Only those lines in the data below from the line containing "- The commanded" through the line containing "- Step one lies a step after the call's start", both included, should be restated word for word.

*** Input ***

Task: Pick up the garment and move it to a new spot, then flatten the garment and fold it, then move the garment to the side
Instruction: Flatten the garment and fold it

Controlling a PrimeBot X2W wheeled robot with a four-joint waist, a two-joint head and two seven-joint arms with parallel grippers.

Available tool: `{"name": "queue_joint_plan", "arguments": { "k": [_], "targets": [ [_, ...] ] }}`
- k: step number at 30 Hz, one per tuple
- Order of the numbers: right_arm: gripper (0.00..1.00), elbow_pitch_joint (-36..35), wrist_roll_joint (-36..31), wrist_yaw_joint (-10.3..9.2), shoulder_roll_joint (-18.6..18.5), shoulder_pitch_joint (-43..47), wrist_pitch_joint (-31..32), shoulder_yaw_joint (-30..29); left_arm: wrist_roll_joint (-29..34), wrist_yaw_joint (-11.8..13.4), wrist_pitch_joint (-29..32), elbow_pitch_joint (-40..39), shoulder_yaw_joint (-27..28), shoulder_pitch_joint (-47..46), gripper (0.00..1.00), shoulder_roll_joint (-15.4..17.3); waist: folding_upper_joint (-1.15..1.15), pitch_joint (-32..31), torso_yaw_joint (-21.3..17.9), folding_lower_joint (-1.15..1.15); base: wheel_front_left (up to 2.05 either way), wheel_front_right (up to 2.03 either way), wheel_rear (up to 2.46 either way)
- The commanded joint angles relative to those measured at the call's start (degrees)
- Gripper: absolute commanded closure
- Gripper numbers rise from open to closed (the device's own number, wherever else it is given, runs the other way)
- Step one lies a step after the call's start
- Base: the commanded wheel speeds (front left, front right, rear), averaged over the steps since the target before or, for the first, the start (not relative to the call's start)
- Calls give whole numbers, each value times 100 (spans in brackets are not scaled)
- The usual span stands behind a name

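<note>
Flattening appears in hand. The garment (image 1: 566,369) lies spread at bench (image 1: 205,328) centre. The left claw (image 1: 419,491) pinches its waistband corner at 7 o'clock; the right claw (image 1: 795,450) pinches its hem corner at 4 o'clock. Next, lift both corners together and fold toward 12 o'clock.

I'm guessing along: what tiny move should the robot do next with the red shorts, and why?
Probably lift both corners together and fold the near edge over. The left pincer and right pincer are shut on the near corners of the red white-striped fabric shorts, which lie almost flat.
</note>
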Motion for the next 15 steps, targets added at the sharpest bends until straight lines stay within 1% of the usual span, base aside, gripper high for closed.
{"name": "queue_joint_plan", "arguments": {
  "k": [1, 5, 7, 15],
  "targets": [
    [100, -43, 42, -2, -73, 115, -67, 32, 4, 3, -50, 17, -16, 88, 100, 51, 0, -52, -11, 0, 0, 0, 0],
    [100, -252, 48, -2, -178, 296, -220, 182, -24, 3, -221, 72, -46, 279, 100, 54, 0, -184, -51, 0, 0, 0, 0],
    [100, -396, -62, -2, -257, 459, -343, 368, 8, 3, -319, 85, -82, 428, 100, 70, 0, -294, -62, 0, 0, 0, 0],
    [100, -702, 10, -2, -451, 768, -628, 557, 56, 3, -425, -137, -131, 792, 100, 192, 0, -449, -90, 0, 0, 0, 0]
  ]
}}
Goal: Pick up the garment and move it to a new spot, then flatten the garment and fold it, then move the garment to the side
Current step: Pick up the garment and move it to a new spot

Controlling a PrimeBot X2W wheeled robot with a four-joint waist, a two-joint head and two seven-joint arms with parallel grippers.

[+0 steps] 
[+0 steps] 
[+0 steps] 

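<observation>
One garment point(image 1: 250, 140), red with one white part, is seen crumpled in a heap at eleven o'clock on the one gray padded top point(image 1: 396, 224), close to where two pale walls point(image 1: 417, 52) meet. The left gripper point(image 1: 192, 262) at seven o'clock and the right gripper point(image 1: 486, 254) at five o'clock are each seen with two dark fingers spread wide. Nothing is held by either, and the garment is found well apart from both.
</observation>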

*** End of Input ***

» **Finished exercise**
- The commanded joint angles relative to those measured at the call's start (degrees)
- Gripper: absolute commanded closure
- Gripper numbers rise from open to closed (the device's own number, wherever else it is given, runs the other way)
- Step one lies a step after the call's start

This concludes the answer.